PROBLEM TO SOLVE — Find each line of the material below in which the word "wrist" occurs, and return it.
---- GIVEN DATA
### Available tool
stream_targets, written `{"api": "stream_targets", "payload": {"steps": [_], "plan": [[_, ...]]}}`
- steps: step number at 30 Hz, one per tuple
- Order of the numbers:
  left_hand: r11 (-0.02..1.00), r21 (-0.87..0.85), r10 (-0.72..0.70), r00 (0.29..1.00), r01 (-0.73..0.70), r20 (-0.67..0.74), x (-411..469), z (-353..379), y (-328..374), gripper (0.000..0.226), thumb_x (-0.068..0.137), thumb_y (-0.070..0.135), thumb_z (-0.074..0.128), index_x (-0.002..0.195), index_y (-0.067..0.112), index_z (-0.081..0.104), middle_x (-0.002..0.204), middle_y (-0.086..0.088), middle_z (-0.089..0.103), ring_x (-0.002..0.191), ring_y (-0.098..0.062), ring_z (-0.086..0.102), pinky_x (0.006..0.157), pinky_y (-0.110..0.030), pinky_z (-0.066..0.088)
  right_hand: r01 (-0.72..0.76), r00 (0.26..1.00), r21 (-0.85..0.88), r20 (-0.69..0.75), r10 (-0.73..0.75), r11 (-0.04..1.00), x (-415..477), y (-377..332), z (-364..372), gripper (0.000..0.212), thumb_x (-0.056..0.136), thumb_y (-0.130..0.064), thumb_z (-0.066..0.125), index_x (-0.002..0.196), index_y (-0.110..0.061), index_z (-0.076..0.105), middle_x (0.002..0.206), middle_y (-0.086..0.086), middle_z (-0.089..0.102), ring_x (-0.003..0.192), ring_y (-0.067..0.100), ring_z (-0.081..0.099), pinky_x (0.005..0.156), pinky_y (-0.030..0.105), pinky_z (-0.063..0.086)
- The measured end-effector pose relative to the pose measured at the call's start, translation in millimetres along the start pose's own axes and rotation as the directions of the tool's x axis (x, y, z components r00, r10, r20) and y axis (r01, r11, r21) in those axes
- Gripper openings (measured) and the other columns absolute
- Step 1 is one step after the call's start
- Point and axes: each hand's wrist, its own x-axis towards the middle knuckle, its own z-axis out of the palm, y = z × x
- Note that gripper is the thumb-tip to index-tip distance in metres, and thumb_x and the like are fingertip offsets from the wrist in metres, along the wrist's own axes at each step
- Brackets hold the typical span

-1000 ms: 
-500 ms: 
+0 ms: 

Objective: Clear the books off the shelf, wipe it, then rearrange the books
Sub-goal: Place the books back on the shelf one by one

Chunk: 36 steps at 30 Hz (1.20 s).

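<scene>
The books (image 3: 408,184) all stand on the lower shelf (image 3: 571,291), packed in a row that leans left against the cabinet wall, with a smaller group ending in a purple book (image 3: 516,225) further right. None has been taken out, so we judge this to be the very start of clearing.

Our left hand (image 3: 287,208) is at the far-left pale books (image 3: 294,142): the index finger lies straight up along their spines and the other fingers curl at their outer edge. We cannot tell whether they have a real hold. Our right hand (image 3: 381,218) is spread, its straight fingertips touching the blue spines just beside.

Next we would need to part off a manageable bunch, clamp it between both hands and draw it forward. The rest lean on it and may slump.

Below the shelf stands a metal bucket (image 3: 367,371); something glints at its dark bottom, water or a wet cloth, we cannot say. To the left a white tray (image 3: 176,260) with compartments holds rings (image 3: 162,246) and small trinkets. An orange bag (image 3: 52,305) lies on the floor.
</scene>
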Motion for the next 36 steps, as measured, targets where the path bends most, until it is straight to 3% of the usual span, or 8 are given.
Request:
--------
ANSWER TO THIS TASK —
- Point and axes: each hand's wrist, its own x-axis towards the middle knuckle, its own z-axis out of the palm, y = z × x
- Note that gripper is the thumb-tip to index-tip distance in metres, and thumb_x and the like are fingertip offsets from the wrist in metres, along the wrist's own axes at each step

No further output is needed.